First, I have a large mailbox. Like 8GB. Yeah, it needs pruning, I know. My first hint of trouble was when I ran the move mailbox part of the SBS migration. The move mailbox process stopped because of the default quotas in Exchange 2007. Yes, 2GB is far better than the 200MB default in Exchange 2003, but that's beside the point. So I went right in and removed the quotas on the mail store and fired up the move mailbox tool again. This time it completed without error.
Jump to this morning. I am going through the migration CHM file and get to the point about the users not showing up in the SBS console. I can either do the ADSIEDIT fix for that, or I can just run the Change User Role wizard (or whatever it's called). Boom, all of my users show up in the console. Woo hoo!
A little bit later, Susan (yes, that Susan) pings me that my mail is getting rejected because my mailbox is full. D'oh! That's right, the default Standard User role has the 2GB Exchange quota enabled by default. Dummy that I was, I didn't change the user role before applying it (I actually ran across this during migration testing and made a note about changing the Standard User role to remove the Exchange quota, but forgot about it this morning while I'm trying to do a gajillion other things) and now my 8GB mailbox is dying over 2GB quota. No problem, I change the User Role, then I open my user object to make sure the setting is removed, and all is well.
Would that it were that simple.
An hour later, I still can't get into OWA (well, I can get in, but it's yelling at me that I'm over quota and won't do anything until I fix it - if you haven't seen the OWA UI for being over quota, try it - there's nothing subtle about it). I quit and restart Outlook, it fires off the Mailbox Cleanup wizard (again, yes, I should do a cleanup, but that's not the issue). I look at the my user object in the SBS Console, no quota. I look at the message store in the Exchange console, no quota. I ping David Shackelford and he has me run a couple of PS cmdlets, all show the quota is disabled. Dave suggests I restart the Transport service. No love.

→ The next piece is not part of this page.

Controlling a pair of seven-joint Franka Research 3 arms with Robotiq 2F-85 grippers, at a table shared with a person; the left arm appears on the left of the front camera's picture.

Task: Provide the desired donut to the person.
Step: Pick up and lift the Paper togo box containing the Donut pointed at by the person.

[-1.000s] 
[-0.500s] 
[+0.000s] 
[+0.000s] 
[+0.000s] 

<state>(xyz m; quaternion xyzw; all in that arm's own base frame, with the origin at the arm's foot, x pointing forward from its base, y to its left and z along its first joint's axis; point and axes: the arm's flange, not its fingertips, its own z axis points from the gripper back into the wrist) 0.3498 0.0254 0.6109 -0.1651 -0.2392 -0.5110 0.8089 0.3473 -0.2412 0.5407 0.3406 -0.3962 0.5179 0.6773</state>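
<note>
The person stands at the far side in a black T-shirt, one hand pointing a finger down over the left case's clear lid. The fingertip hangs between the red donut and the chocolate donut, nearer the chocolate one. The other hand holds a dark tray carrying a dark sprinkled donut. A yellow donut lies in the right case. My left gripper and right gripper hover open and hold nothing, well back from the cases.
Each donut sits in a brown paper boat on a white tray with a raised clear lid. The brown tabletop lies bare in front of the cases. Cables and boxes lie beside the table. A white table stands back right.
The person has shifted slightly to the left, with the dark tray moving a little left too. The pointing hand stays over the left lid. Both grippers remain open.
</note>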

Finally, Dave sends me to http://technet.microsoft.com/en-us/library/bb684892.aspx and suggests I restart the Information Store service. Bingo, OWA and Outlook stop yelling at me, and mail starts flowing again.
I don't know why Exchange couldn't figure out in a two-hour window that I had adjusted the quota settings, but it didn't. I had to forcibly restart the information store before it woudl check the quota again and allow me to get back to my precious e-mail.
So, lessons learned for today:
- Modify the quota settings on the mail store before migrating any user mailboxes over if you have users with mailboxes over 2GB.
- Modify the Standard User Role before you touch any user objects during your migration and remove the Exchange quota if you have users who are above the limit.
- If you should get a user who goes above the quota and you need to restore their access quickly, adjust the quota settings, then restart the Information Store service. No, you shouldn't have to do that, but it fixes the issue.